Zum 70. Jahrestag des Volksaufstandes in der DDR am 17. Juni 1953 erklärt Kassem Taher Saleh, stellvertretendes Mitglied im Ausschuss für Menschenrechte und humanitäre Hilfe:
Vor 70 Jahren gingen über eine Million Menschen auf die Straße und demonstrierten gegen das SED-Regime. Sie forderten den Rücktritt der Regierung, freie und geheime Wahlen, die Freilassung aller politischen Gefangenen, die Senkung der Lebensmittelpreise und die Verbesserung der Sozialfürsorge. Viele bezahlten diese Forderungen mit dem Tod, rund 15.000 Menschen wurden verhaftet. Ihr Mut soll am morgigen Gedenktag im Mittelpunkt stehen. Wir zollen ihnen Respekt und Anerkennung für ihren Demokratiekampf.

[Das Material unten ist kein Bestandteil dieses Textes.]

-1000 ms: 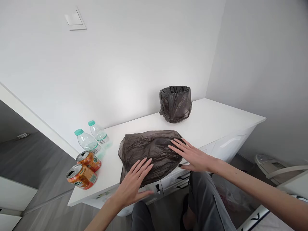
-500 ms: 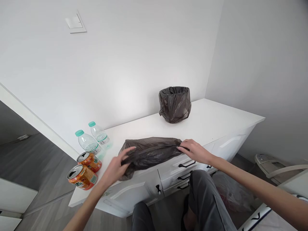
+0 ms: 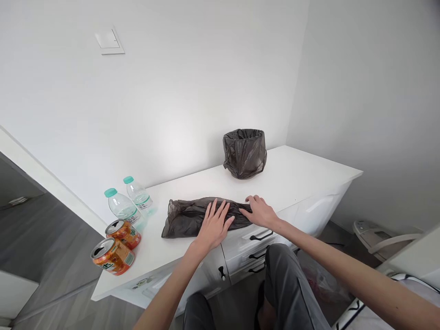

Der Jahrestag dient aber auch als Bilanz für die bisherige Aufarbeitung des Unrechts und die Entschädigung und Anerkennung der Opfer und Betroffenen. Vieles wurde erreicht: Die Stasi-Unterlagenbehörde wurde aufgebaut und ist jetzt im Bundesarchiv angesiedelt. Die Bundesstiftung Aufarbeitung leistet hervorragende Arbeit und vor knapp zwei Jahren wurde das Amt der Bundesbeauftragten für die Opfer der SED-Diktatur beim Deutschen Bundestag eingerichtet. Das sind wichtige Meilensteile.
Doch vieles ist noch ungenügend. Dazu gehört unter anderem die ausbleibende Aufarbeitung der Zwangsarbeit, die politische Gefangene in Haft unter inhumanen Bedingungen leisten mussten. Viele der von ihnen hergestellten Produkte wurden an Firmen aus der BRD verkauft. Auch beim Thema Staatsdoping kämpfen viele damalige Sportlerinnen und Sportler noch heute für eine Anerkennung. Genauso die Kinder in den ehemaligen Jugendwerkhöfen, deren Biographien so früh schon zerbrochen wurden. Oder die Vertragsarbeiter*innen aus dem Globalen Süden, beispielsweise aus Mosambik, Vietnam oder Namibia.
Grundsätzlich müssen mehr Menschen in Deutschland über die DDR und den Widerstand gegen das SED-Regime lernen, gerade auch in der Schule. Laut einer aktuellen Forsa-Umfrage sagt das Datum 17. Juni nur jeder siebten Person im Alter von 14-29 etwas. Der Jahrestag sollte also Anlass sein, über den Volksaufstand und die Unterdrückung der Bürger*innen in der DDR zu sprechen.